Contracts · Assignment

Is It Possible To Assignment in Contracts?

Clear answer to: Is It Possible To Assignment in Contracts? with key cases, examples, and exam tips for law students.

Short Answer

Yes, assignment of rights in contracts is generally permissible unless explicitly restricted by the contract itself or by law.

Detailed Answer

In contract law, assignment refers to the transfer of rights or obligations from one party (the assignor) to another (the assignee). Generally, a party to a contract can assign their rights to another party, unless the contract expressly prohibits assignment. This principle enables the free market by allowing parties to transfer their rights and seek third parties to fulfill contract obligations. However, certain contracts, like personal service contracts, may not be assignable due to their nature and the personal relationship they entail.
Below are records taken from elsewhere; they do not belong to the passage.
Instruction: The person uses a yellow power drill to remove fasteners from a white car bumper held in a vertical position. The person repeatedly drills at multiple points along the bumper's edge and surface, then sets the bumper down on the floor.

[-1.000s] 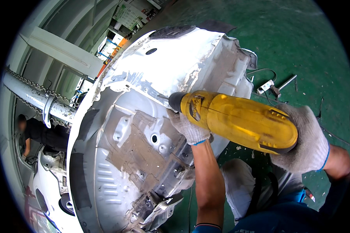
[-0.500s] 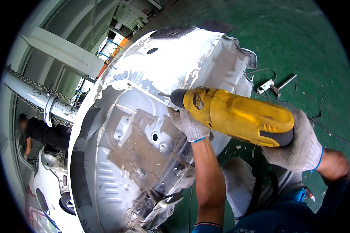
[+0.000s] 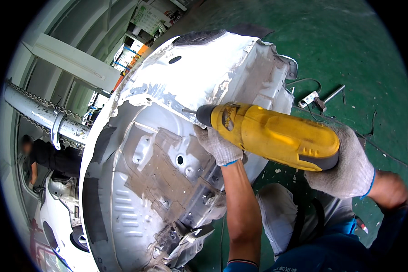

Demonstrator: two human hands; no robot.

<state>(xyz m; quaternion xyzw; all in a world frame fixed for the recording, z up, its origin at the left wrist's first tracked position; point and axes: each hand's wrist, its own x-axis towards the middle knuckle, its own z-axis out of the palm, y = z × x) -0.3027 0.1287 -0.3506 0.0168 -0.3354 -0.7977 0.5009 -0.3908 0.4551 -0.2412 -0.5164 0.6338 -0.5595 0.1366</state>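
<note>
Hands number two on my remote feed, the left hand (image 3: 219,147) and the right hand (image 3: 342,165), both gloved in off-white knit with blue cuff edging. I count one yellow plastic-bodied power drill (image 3: 276,133) with one black rounded chuck (image 3: 204,115) and one thin metal bit (image 3: 190,111). One large white sheet-metal car body section (image 3: 186,75) is under it; on the green floor (image 3: 358,59), off the section's right edge, I make out one white oblong block (image 3: 308,99) and, just beside it, one hammer with a straight metal handle (image 3: 334,93).

The drill lies between my two hands, its rear against the right palm, its front above the left. The bit points left, its tip at the edge where the section's white outer skin meets its grey hollow; whether it touches metal I can't tell.

My right hand is wrapped round the drill's back end, fingers mostly hidden. My left is beneath the front, just behind the chuck; how tightly those fingers are curled, or on what, I can't tell.
</note>
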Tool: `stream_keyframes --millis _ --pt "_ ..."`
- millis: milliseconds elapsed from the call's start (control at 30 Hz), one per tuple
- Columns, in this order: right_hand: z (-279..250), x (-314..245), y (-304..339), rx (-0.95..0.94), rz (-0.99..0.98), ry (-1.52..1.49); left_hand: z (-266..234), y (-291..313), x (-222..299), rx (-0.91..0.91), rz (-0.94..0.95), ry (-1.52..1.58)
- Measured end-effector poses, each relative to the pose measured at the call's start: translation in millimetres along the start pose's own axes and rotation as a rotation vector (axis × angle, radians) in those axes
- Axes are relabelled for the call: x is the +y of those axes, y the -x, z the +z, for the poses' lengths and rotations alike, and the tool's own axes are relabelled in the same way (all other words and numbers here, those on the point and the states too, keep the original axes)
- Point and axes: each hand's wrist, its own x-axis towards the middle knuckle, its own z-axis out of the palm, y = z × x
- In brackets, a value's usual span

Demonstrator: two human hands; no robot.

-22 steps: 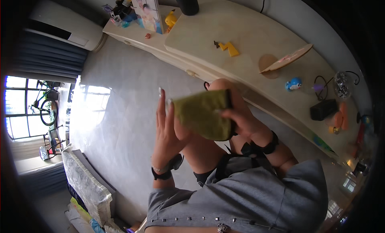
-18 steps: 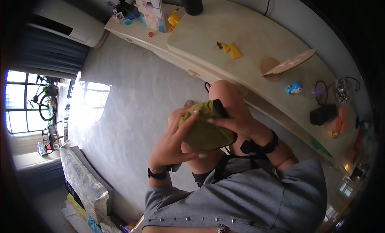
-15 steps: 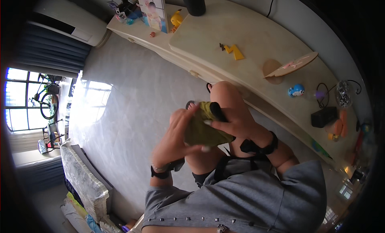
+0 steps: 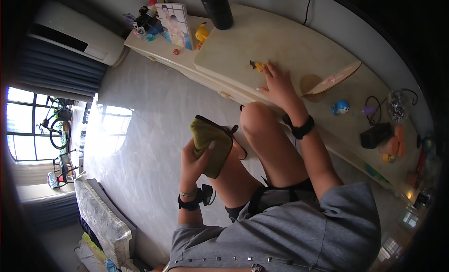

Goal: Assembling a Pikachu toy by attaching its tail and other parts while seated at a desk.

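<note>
In my left hand [image 4: 191,166] is a folded olive-green cloth [image 4: 213,148] with a dark border, its fingers wrapped round it and the thumb on top. The cloth is held above my knee, off to the left of my lap. My right hand [image 4: 279,87] reaches over the pale cabinet top [image 4: 252,33], fingers stretched out and thumb apart. Its fingertips meet a yellow zigzag piece [image 4: 258,66] with a brown end, and they hide most of it. Whether they press on the piece, I cannot tell.
Right of my right hand stands a round wooden plaque [image 4: 334,80]. Beyond it are a blue figurine [image 4: 341,107], a black box [image 4: 375,135] and a clear jar [image 4: 398,110]. A dark cylinder [image 4: 217,10], yellow figure [image 4: 201,36] and picture panel [image 4: 175,26] stand farther left.
My right hand has let go of the cloth and moved up and right to the yellow piece on the cabinet. My left hand keeps the cloth and has shifted slightly left.
</note>
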Motion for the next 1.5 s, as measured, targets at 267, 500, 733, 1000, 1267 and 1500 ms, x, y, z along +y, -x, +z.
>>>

Moreover, the assignor remains liable for the performance of the contract unless the original contract allows for a novation, where both parties agree to substitute the assignee for the assignor, releasing the assignor from liability. Additionally, certain legal doctrines, such as the Statute of Frauds, may impose additional requirements on assignments, particularly if the assignment involves a sale of goods over a specific monetary threshold.

Courts have addressed assignment issues in various rulings, emphasizing the necessity for clarity in contract language regarding assignment rights. If the contract is silent on the prohibition of assignments, the courts generally lean towards allowing such transfers. It is crucial for parties entering into agreements to understand their rights regarding assignment as it directly influences risk and liability acceptance.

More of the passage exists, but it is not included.